I don’t normally talk about things that you can’t do today – and, the things that I do talk about often need to be adjusted for which part of the Making Money Cycle you are in – but, I will make a couple of suggestions and you can bookmark this post in case inflation does hit before I get a chance to write a follow up post 🙂
Firstly, what is high inflation?
To me, ‘high’ and ‘low’ are pretty meaningless terms in an inflationary context, but Modern gal suggests “let’s say inflation crept up to 5% a year … not many people are expecting a shift to a very high inflation rate, like 10%.”, which seems like a pretty reasonable range to work with, if you ask me.
Modern Gal then suggests that inflation-adjusted securities such as TIPS are sensible high-inflation strategies …
… but, here is what I think, IF you think inflation is heading up and you are in this stage of the Making Money Cycle:
No great change here; get your spending under control; avoid consumer debt (although, strangely enough, it’s actually slightly BETTER for you if inflation rises AFTER you accrue the debt because your payments stay fixed – unless interest rates also rise – but, your income rises due to ‘cost of living increases’); and save money … but, if this is all you do, that inflation will eat up a lot of the benefit; as Modern Gal says:
Let’s say you have $100,000 in savings today, but you want to hold off spending until retirement. If you decide to put your savings under a mattress (meaning you earned zero interest or dividends), in 25 years time, at a 3% inflation rate, your $100k would be the equivalent of about $48k in the future. But let’s say inflation crept up to 5% a year, a rate that was not unusual a decade ago. Under this scenario, your $100k should be thought of as less than $30k in 25 years time. And, if we end up with double digit inflation at 10%, the 100k adjusted for buying power in today’s dollars looks like a measly $9230.
The key Making Money 101 change (although, this is a strategy that I also recommend in the current low inflation / low interest rate environment) is to lock in your interest rate on your own home, ideally before the high inflation (which can often trigger higher interest rates) kicks in.

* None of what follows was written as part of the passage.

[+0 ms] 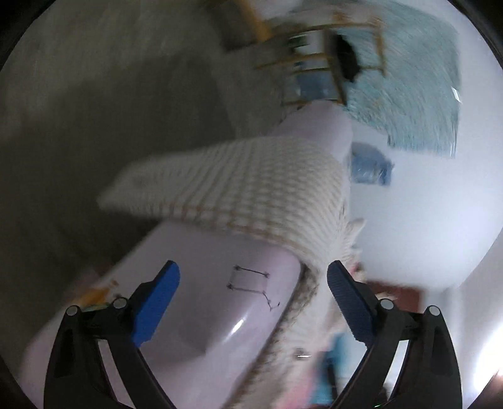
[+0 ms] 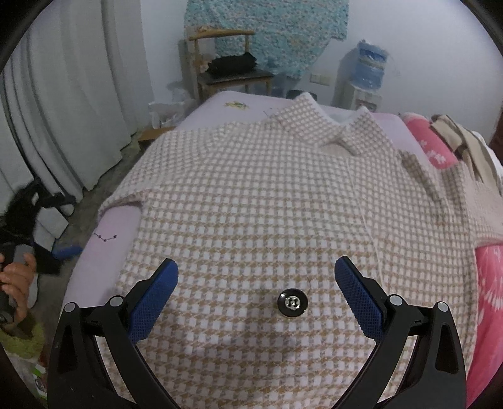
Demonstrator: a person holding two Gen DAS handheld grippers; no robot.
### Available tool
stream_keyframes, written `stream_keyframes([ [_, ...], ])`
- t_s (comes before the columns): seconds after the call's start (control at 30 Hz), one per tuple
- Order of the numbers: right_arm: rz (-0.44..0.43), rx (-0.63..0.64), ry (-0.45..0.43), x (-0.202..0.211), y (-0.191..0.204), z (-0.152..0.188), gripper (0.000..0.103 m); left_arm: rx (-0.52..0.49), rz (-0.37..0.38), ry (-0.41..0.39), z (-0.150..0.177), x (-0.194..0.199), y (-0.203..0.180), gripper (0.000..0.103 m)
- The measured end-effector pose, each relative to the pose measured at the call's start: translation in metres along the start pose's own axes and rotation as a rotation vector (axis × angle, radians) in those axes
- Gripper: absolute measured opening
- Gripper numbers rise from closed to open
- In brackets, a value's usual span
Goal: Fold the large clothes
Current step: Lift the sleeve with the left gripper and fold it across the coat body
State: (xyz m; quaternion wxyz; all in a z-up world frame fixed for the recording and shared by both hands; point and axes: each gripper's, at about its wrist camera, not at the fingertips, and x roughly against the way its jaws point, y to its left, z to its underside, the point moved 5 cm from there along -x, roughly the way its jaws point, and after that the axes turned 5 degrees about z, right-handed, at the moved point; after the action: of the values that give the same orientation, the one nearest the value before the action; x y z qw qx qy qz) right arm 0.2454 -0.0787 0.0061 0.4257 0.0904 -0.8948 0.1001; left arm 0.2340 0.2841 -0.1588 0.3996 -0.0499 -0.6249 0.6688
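Observation:
A large beige-and-white houndstooth coat [image 2: 270,201] lies spread flat on a lilac bed [image 2: 107,226], collar at the far end, a black snap button [image 2: 294,302] near me. My right gripper [image 2: 256,291] is open and empty, low over the coat's near part, the button between its fingers. In the blurred, tilted left wrist view, the coat's sleeve [image 1: 239,185] lies across the bed's edge [image 1: 201,299]. My left gripper [image 1: 253,295] is open and empty, close to the bed corner beside the coat's hanging edge.
A pink patterned quilt [image 2: 430,148] and folded cloths lie along the bed's right side. A wooden chair [image 2: 232,63] with dark clothes, a teal hanging cloth [image 2: 276,28] and a water dispenser [image 2: 364,75] stand behind. Grey curtains [image 2: 72,94] hang at left.

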Motion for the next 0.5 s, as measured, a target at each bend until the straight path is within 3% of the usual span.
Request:
stream_keyframes([
  [0.13,0.021,-0.019,0.028,-0.006,-0.005,0.005,0.096,0.178,0.062,0.060,-0.018,-0.025,0.034,0.092],
  [0.3,0.035,-0.030,0.046,-0.009,-0.007,0.008,0.096,0.396,0.200,0.106,-0.051,-0.052,0.066,0.093],
  [0.4,0.045,-0.027,0.043,-0.007,-0.006,0.006,0.096,0.485,0.225,0.121,-0.067,-0.067,0.076,0.093],
  [0.5,0.058,-0.031,0.037,-0.004,-0.008,0.005,0.096,0.499,0.214,0.125,-0.081,-0.078,0.077,0.093],
])
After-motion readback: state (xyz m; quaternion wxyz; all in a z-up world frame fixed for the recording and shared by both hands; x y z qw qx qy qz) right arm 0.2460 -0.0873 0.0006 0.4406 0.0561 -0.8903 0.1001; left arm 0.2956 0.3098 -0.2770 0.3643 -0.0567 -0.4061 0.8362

Here, we want to take advantage of inflation which tends to push the prices of things up: the higher the rate of inflation, the more prices go up …

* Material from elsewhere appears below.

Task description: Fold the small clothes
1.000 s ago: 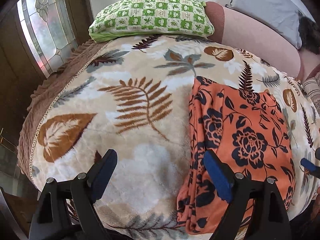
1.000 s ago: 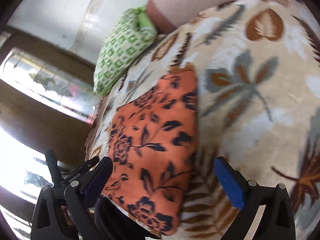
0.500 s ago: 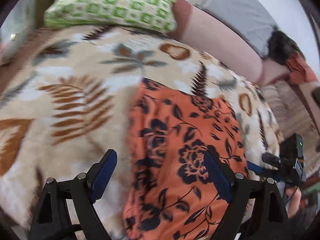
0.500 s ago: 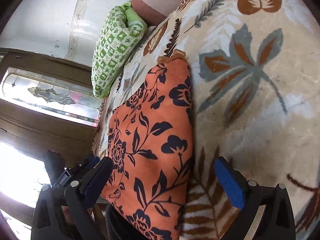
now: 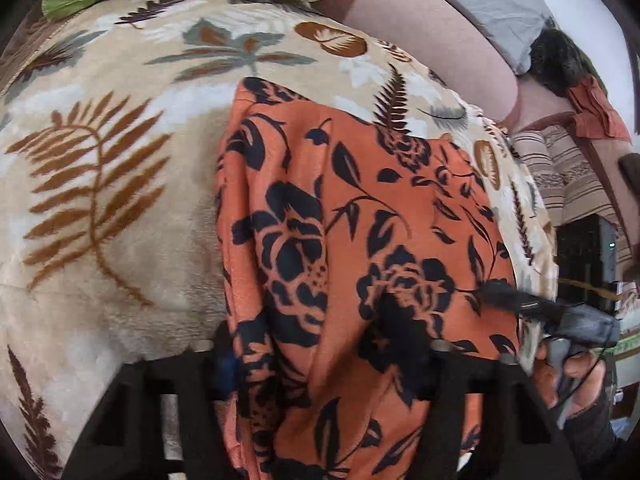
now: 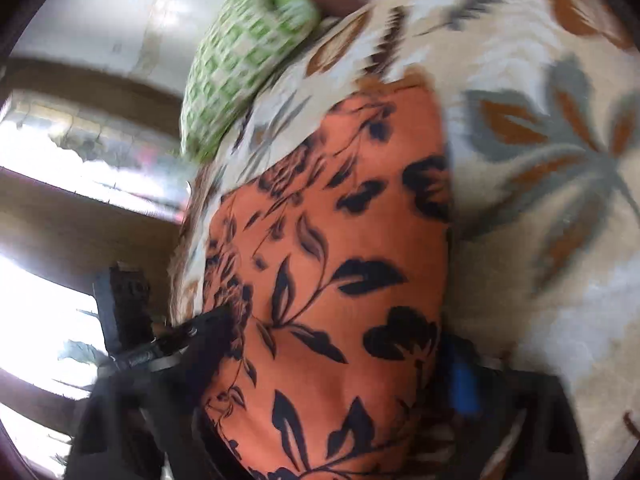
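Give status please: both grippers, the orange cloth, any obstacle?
Left gripper and right gripper closing, orange floral cloth between jaws. Cloth lies on leaf-print blanket. Nothing in the way.

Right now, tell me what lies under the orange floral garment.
The orange floral garment lies on the leaf-print blanket, which shows all around it. Whatever sits directly beneath the cloth is covered.
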`<state>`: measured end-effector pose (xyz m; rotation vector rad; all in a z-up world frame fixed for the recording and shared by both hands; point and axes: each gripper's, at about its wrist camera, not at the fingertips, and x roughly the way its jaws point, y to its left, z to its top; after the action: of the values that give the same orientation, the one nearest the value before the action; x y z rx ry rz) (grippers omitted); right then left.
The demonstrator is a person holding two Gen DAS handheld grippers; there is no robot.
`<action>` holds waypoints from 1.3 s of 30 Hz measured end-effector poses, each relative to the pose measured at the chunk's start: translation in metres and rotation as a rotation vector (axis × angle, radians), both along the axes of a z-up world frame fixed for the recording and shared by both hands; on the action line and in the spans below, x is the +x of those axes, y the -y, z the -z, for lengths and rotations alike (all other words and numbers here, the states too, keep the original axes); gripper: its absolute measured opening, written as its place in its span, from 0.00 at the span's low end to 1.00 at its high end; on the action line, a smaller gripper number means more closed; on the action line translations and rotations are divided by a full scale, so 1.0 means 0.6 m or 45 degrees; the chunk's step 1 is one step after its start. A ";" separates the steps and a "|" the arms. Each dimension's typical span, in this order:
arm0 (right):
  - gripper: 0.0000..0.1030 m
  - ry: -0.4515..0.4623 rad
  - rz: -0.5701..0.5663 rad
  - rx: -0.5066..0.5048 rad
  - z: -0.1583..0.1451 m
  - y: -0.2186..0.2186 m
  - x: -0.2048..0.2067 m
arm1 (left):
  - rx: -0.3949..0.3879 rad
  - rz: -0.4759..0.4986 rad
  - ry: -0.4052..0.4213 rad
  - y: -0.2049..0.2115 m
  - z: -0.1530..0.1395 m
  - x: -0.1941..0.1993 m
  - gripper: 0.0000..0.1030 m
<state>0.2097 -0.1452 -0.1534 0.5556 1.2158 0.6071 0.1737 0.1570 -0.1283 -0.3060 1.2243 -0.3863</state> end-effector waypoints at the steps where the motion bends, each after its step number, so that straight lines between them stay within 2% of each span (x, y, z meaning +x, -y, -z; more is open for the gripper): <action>1: 0.54 0.012 -0.023 -0.046 0.000 -0.006 0.000 | -0.001 0.013 0.007 0.001 -0.002 -0.001 0.43; 3: 0.42 0.039 -0.029 -0.052 -0.010 -0.001 0.000 | -0.006 0.002 0.032 0.000 -0.013 -0.006 0.36; 5: 0.35 0.093 -0.046 -0.058 -0.035 0.002 -0.003 | 0.006 -0.003 0.077 0.005 -0.036 -0.013 0.32; 8: 0.34 0.222 -0.096 -0.106 -0.094 0.002 -0.008 | 0.014 0.041 0.215 0.040 -0.100 -0.024 0.32; 12: 0.33 0.357 -0.057 -0.096 -0.177 0.055 0.006 | -0.025 0.063 0.388 0.091 -0.188 -0.004 0.32; 16: 0.33 0.443 -0.009 -0.087 -0.242 0.135 0.035 | -0.084 0.083 0.461 0.155 -0.228 0.041 0.32; 20: 0.33 0.418 0.022 -0.093 -0.239 0.214 0.068 | -0.116 0.094 0.429 0.209 -0.209 0.074 0.32; 23: 0.33 0.345 0.044 -0.092 -0.188 0.259 0.084 | -0.112 0.100 0.351 0.245 -0.154 0.099 0.34; 25: 0.35 0.230 0.047 -0.079 -0.126 0.286 0.095 | -0.069 0.109 0.248 0.264 -0.098 0.117 0.38; 26: 0.38 0.178 0.062 -0.099 -0.098 0.293 0.103 | -0.025 0.115 0.197 0.273 -0.066 0.120 0.42; 27: 0.53 0.133 0.096 -0.162 -0.070 0.299 0.105 | 0.028 0.113 0.157 0.275 -0.040 0.123 0.42; 28: 0.60 0.093 0.131 -0.272 -0.041 0.304 0.105 | 0.109 0.091 0.115 0.272 -0.013 0.122 0.42; 29: 0.61 0.057 0.163 -0.380 -0.020 0.307 0.103 | 0.103 0.084 0.109 0.264 -0.004 0.117 0.47; 30: 0.64 0.065 0.194 -0.402 -0.016 0.314 0.097 | 0.071 0.061 0.127 0.246 -0.008 0.106 0.53; 31: 0.64 0.109 0.228 -0.360 -0.027 0.319 0.086 | 0.084 0.051 0.146 0.238 -0.017 0.099 0.56; 34: 0.64 0.313 0.286 -0.402 -0.099 0.309 0.056 | 0.151 0.077 0.284 0.228 -0.065 0.077 0.56; 35: 0.66 0.357 0.286 -0.359 -0.119 0.300 0.053 | 0.159 0.097 0.326 0.228 -0.080 0.073 0.57; 36: 0.71 0.393 0.272 -0.264 -0.140 0.291 0.048 | 0.163 0.114 0.347 0.232 -0.085 0.071 0.62; 39: 0.82 0.341 0.214 -0.048 -0.140 0.262 0.048 | 0.199 0.159 0.369 0.248 -0.080 0.062 0.66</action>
<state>0.2388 -0.3022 -0.0692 0.5210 0.9167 0.4973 0.2109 0.0085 -0.0804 -0.0363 0.9838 -0.4239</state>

… so, the trick is to buy something that will rise in price with (or over) inflation BUT pay for it in current-day dollars.
What can do THAT???
Well, real-estate can, particularly in the USA where you can leverage an unusual quirk of the lending industry: you see, you can buy real-estate that will go up in value as surely as your can spell I N F L A T I O N …
… and, you can buy it with the Bank’s money and lock that ‘price’ in for up to 30 years (on some residential property).
So, that $535 payment (at 5.75% fixed interest for 30 years) STAYS at $535 even as the $100,000 property doubles in value to $200,000 over time … and, the higher the inflation rate, the quicker the property doubles … no matter what happens, your payments stay the same.
Obviously, if spending $535 p.m. was ‘good value’ when the property was $100k, it must be twice as good value when the property reaches $200k!
So, if you know that high inflation is increasing your property portfolio more rapidly, why wouldn’t you buy as much as you can get your hands on if:
a) Current interest rates seems low, and
b) If you felt that a period of higher inflation was coming?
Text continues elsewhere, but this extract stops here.